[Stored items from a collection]
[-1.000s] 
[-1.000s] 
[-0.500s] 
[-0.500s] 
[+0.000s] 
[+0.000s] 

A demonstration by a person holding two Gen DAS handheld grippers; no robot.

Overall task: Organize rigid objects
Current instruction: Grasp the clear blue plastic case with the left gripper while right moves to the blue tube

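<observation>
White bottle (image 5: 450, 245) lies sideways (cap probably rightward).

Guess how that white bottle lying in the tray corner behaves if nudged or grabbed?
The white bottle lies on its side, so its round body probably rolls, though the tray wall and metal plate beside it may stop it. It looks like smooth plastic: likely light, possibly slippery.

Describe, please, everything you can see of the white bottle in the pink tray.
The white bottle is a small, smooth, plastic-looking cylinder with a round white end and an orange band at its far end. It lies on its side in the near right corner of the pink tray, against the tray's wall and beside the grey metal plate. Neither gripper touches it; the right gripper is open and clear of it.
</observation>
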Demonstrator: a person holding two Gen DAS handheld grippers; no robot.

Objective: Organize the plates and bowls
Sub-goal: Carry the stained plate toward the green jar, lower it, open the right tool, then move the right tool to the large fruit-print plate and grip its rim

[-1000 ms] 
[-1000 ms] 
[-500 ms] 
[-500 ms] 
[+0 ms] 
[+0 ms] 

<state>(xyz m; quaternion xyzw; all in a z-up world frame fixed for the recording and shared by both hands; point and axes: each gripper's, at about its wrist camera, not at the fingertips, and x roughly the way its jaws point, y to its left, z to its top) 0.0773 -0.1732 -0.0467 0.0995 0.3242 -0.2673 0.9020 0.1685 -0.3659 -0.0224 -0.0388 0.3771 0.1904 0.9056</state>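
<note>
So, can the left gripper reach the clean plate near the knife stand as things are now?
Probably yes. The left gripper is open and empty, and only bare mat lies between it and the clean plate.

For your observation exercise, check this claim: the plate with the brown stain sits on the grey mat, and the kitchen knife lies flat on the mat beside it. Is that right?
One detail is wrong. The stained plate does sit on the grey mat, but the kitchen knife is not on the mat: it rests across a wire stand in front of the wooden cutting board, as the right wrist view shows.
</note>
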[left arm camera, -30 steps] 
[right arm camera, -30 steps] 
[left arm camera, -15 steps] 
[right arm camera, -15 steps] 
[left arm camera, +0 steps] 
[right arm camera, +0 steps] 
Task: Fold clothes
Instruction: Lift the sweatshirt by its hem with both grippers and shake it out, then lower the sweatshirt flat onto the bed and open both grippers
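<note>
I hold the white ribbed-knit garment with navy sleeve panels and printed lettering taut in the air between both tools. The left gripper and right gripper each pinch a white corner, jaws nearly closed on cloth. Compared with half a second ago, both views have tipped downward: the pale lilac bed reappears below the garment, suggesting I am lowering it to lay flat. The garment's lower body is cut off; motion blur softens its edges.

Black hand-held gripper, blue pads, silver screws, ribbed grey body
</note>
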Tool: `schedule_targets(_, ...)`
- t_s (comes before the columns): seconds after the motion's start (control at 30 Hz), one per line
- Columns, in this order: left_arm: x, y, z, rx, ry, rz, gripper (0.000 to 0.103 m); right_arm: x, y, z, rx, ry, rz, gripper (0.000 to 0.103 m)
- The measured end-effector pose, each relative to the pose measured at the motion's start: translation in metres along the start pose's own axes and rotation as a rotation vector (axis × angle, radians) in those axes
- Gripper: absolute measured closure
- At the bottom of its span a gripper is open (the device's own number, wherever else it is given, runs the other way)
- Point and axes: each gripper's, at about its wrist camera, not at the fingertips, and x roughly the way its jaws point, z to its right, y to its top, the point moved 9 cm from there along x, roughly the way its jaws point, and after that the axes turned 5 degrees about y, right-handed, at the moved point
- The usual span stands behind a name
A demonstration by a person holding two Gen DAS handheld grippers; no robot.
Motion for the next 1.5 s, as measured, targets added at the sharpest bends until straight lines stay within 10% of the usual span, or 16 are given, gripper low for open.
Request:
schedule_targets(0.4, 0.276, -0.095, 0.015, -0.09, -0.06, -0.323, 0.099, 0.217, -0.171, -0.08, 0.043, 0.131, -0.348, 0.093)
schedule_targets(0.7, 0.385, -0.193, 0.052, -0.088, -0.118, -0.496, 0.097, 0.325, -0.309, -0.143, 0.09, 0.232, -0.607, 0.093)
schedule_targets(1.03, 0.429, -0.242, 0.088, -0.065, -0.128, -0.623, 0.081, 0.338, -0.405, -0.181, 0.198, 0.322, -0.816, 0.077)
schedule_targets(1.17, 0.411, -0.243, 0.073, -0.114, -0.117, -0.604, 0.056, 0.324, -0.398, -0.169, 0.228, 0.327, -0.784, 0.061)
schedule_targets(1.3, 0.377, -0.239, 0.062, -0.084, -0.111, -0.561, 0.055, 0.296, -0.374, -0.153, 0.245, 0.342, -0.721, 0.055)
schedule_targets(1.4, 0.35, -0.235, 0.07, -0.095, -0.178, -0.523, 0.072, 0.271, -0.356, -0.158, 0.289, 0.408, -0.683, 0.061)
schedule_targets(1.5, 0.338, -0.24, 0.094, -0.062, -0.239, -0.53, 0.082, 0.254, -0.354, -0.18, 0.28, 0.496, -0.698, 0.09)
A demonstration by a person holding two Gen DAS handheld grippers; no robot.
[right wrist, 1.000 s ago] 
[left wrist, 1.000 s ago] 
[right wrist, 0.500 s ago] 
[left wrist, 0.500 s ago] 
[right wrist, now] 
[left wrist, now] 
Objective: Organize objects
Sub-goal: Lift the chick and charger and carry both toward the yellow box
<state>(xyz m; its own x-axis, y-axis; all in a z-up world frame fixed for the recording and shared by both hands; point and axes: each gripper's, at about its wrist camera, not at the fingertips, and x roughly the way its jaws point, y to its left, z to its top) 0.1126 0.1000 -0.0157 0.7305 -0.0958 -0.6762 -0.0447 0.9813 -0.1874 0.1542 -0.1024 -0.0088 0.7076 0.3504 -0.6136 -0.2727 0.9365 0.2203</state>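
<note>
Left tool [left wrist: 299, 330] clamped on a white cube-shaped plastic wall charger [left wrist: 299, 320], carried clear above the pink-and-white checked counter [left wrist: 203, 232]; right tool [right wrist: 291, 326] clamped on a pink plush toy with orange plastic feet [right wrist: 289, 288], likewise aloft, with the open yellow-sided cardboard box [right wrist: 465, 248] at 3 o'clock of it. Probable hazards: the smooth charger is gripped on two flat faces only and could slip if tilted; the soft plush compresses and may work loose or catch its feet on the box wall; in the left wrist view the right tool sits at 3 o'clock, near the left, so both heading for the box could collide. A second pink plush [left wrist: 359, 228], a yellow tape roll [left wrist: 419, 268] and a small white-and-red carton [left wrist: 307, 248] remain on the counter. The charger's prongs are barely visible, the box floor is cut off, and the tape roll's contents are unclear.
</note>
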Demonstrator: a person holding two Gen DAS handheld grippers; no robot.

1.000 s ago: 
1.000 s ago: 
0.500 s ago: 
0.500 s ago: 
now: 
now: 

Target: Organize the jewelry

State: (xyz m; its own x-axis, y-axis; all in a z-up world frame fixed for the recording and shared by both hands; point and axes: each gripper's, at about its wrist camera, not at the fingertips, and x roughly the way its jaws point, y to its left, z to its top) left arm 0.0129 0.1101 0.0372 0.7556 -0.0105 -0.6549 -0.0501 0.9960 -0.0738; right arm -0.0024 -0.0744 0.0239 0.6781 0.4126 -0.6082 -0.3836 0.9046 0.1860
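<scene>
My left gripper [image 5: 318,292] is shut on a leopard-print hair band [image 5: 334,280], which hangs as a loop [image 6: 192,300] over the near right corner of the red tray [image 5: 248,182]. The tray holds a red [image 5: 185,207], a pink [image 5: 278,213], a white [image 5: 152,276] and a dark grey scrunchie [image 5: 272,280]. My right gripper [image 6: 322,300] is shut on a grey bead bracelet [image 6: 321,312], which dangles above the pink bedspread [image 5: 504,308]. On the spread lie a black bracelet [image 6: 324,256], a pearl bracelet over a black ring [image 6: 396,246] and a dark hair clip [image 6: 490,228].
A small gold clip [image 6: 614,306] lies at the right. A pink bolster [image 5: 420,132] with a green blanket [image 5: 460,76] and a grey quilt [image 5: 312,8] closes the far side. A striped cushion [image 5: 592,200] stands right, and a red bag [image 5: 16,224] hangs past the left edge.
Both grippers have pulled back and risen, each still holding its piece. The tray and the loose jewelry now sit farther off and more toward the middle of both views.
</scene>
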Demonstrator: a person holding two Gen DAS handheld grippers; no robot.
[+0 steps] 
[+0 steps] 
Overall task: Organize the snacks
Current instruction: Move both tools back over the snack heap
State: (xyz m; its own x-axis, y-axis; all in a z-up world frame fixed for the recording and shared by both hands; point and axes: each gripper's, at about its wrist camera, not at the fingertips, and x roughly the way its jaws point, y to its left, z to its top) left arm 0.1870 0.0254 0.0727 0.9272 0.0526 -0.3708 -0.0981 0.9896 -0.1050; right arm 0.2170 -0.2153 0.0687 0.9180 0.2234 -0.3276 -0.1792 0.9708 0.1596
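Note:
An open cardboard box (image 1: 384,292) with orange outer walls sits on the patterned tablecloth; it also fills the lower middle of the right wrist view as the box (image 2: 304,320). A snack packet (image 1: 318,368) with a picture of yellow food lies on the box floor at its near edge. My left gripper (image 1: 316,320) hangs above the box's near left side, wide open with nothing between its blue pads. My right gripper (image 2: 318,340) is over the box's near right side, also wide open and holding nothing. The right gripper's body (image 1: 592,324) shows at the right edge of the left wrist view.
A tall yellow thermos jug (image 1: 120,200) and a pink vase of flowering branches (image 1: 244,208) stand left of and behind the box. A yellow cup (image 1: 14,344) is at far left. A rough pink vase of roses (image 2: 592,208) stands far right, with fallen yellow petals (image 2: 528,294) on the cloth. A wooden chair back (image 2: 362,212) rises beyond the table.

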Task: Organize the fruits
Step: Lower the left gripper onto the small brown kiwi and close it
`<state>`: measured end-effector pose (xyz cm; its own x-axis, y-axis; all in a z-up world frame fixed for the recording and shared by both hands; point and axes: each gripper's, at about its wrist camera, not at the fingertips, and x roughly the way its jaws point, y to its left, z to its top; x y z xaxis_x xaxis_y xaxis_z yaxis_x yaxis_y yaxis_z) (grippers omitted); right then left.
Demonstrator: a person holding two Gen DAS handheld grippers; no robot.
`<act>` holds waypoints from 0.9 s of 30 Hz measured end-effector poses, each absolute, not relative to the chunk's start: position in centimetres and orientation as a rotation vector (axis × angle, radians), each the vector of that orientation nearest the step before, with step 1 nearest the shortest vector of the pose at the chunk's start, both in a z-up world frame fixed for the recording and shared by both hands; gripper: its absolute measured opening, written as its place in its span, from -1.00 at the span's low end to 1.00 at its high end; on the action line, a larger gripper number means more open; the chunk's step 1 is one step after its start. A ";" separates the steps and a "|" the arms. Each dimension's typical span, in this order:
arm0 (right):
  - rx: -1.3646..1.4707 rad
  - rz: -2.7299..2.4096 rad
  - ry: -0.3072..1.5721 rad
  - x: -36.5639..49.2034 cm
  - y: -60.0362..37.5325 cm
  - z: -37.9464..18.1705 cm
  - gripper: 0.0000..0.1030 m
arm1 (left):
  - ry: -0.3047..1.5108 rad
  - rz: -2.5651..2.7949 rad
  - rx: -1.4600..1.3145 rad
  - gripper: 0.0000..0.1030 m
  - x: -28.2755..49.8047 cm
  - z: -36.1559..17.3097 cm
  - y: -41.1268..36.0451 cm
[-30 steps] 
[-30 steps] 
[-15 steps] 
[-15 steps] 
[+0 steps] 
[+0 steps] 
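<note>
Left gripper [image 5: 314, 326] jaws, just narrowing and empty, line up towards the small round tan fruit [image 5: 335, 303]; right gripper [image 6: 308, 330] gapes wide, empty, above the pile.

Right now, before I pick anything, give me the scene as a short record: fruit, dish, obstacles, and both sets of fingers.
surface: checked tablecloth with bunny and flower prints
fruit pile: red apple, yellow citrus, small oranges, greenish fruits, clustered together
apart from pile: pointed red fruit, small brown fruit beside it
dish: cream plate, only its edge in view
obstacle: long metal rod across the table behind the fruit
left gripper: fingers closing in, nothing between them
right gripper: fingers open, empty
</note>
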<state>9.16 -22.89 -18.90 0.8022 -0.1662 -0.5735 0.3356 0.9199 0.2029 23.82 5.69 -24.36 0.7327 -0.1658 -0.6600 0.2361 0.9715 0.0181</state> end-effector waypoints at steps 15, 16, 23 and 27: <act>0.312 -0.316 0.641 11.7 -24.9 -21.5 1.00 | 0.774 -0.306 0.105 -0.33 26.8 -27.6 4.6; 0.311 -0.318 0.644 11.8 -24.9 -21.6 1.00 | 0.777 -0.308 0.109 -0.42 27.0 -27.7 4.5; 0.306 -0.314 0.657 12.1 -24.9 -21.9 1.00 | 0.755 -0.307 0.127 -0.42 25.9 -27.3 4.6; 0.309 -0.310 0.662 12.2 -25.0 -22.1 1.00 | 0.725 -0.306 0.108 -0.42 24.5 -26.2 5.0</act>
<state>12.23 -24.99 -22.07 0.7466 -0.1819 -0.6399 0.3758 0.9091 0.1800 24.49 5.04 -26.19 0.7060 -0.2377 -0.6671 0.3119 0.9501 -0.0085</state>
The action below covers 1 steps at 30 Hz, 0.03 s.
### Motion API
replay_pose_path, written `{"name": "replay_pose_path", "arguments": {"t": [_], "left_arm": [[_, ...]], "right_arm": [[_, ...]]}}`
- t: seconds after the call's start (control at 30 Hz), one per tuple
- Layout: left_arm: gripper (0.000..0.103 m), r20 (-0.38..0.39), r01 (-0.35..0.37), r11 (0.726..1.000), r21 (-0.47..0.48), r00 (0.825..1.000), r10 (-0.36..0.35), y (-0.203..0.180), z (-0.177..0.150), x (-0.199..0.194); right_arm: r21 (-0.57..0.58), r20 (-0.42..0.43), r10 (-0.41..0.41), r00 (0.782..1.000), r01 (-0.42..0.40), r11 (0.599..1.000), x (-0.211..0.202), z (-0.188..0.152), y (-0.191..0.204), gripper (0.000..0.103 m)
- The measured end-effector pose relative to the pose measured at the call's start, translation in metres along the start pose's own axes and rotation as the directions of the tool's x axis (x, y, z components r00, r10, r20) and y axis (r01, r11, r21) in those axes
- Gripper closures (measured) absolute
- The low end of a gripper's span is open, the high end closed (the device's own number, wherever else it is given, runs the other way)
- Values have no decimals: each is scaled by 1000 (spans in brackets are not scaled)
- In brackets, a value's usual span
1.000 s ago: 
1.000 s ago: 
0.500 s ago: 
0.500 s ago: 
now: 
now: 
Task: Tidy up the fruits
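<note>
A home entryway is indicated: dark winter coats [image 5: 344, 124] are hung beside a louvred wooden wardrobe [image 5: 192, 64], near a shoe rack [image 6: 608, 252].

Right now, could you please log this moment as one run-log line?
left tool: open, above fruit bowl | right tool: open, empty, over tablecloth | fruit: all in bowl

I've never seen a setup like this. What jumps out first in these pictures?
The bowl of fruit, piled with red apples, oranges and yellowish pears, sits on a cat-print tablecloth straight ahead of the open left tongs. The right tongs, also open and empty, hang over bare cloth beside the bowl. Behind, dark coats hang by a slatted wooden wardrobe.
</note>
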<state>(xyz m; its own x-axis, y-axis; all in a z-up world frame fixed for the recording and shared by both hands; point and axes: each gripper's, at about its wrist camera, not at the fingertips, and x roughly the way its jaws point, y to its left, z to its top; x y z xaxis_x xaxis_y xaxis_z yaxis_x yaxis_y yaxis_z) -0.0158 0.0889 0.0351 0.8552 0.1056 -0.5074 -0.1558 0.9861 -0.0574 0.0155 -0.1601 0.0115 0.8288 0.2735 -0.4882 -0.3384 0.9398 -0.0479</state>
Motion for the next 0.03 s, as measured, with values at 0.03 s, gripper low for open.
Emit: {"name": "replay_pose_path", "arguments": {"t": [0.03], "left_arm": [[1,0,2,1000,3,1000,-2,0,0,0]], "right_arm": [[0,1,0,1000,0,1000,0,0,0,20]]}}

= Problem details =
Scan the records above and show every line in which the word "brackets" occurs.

= Answer to this task =
- Values have no decimals: each is scaled by 1000 (spans in brackets are not scaled)
- In brackets, a value's usual span

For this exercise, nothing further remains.